◆ WORK TO BE COMPLETED: The full set of entries has to be output exactly.

_____

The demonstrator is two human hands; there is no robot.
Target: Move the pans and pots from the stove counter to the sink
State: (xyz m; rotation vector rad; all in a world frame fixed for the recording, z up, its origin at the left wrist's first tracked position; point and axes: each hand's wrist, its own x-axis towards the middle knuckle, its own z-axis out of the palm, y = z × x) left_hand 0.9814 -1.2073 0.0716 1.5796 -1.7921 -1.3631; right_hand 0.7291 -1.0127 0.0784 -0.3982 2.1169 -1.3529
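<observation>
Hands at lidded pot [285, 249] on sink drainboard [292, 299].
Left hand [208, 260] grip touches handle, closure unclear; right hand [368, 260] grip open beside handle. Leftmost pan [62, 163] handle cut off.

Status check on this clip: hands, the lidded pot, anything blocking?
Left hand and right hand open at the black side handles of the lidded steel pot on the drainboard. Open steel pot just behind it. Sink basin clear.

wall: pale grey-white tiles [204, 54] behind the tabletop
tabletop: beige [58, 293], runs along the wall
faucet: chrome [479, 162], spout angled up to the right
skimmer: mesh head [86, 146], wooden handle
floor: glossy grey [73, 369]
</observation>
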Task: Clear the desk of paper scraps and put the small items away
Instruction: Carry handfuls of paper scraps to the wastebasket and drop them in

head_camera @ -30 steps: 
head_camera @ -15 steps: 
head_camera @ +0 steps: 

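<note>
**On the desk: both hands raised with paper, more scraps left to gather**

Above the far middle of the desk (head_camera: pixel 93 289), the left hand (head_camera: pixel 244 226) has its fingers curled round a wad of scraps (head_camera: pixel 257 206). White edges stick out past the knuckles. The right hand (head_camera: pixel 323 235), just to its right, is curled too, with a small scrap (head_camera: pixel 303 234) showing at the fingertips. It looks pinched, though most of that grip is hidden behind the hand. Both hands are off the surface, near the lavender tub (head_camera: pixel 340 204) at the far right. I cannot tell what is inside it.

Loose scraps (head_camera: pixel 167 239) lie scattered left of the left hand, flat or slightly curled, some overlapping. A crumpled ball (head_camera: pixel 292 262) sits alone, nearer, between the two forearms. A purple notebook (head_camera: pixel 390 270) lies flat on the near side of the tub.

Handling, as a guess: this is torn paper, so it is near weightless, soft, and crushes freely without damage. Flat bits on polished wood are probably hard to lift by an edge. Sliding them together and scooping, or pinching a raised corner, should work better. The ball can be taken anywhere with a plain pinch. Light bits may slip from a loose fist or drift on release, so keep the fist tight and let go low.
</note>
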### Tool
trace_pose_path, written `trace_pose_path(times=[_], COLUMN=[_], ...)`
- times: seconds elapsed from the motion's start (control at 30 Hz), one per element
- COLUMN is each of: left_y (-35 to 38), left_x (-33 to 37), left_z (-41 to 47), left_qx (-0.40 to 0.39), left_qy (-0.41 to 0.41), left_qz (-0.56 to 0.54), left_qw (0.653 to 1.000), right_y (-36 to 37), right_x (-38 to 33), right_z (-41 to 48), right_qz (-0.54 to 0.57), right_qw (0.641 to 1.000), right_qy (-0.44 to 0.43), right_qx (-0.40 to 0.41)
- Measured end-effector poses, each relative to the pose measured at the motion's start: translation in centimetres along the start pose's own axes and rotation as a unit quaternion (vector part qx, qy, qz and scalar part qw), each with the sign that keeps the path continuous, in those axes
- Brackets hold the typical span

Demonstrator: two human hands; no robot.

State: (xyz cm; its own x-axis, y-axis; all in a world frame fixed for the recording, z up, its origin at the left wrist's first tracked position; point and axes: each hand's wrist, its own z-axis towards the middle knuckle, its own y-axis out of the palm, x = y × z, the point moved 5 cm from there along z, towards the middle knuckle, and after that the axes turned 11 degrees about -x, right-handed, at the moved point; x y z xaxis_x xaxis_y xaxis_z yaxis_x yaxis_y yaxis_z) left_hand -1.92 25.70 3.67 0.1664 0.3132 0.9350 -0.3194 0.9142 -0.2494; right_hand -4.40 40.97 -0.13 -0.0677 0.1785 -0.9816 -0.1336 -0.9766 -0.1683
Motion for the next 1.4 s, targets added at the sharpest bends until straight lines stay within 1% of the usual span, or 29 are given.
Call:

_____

◆ ANSWER TO THIS TASK:
The demonstrator is two human hands; there is no robot.
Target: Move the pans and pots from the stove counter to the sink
State: (xyz m; rotation vector rad; all in a world frame fixed for the recording, z up, its origin at the left wrist's first tracked position; point and axes: each hand's wrist, its own x-axis towards the middle knuckle, its own z-axis out of the palm, y = z × x) left_hand 0.9814 -1.2073 0.0716 1.5796 -1.7921 -1.3631; right_hand 0.7291 -1.0127 0.0784 -0.3982 2.1169 -1.3529
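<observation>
Hands at lidded pot [285, 249] on sink drainboard [292, 299].
Left hand [208, 260] grip touches handle, closure unclear; right hand [368, 260] grip open beside handle. Leftmost pan [62, 163] handle cut off.

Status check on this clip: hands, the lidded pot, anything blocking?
Left hand and right hand open at the black side handles of the lidded steel pot on the drainboard. Open steel pot just behind it. Sink basin clear.

wall: pale grey-white tiles [204, 54] behind the tabletop
tabletop: beige [58, 293], runs along the wall
faucet: chrome [479, 162], spout angled up to the right
skimmer: mesh head [86, 146], wooden handle
floor: glossy grey [73, 369]
</observation>
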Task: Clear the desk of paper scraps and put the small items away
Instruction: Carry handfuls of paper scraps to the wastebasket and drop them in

head_camera @ -30 steps: 
head_camera @ -15 steps: 
head_camera @ +0 steps: 

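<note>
**On the desk: both hands raised with paper, more scraps left to gather**

Above the far middle of the desk (head_camera: pixel 93 289), the left hand (head_camera: pixel 244 226) has its fingers curled round a wad of scraps (head_camera: pixel 257 206). White edges stick out past the knuckles. The right hand (head_camera: pixel 323 235), just to its right, is curled too, with a small scrap (head_camera: pixel 303 234) showing at the fingertips. It looks pinched, though most of that grip is hidden behind the hand. Both hands are off the surface, near the lavender tub (head_camera: pixel 340 204) at the far right. I cannot tell what is inside it.

Loose scraps (head_camera: pixel 167 239) lie scattered left of the left hand, flat or slightly curled, some overlapping. A crumpled ball (head_camera: pixel 292 262) sits alone, nearer, between the two forearms. A purple notebook (head_camera: pixel 390 270) lies flat on the near side of the tub.

Handling, as a guess: this is torn paper, so it is near weightless, soft, and crushes freely without damage. Flat bits on polished wood are probably hard to lift by an edge. Sliding them together and scooping, or pinching a raised corner, should work better. The ball can be taken anywhere with a plain pinch. Light bits may slip from a loose fist or drift on release, so keep the fist tight and let go low.
</note>
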### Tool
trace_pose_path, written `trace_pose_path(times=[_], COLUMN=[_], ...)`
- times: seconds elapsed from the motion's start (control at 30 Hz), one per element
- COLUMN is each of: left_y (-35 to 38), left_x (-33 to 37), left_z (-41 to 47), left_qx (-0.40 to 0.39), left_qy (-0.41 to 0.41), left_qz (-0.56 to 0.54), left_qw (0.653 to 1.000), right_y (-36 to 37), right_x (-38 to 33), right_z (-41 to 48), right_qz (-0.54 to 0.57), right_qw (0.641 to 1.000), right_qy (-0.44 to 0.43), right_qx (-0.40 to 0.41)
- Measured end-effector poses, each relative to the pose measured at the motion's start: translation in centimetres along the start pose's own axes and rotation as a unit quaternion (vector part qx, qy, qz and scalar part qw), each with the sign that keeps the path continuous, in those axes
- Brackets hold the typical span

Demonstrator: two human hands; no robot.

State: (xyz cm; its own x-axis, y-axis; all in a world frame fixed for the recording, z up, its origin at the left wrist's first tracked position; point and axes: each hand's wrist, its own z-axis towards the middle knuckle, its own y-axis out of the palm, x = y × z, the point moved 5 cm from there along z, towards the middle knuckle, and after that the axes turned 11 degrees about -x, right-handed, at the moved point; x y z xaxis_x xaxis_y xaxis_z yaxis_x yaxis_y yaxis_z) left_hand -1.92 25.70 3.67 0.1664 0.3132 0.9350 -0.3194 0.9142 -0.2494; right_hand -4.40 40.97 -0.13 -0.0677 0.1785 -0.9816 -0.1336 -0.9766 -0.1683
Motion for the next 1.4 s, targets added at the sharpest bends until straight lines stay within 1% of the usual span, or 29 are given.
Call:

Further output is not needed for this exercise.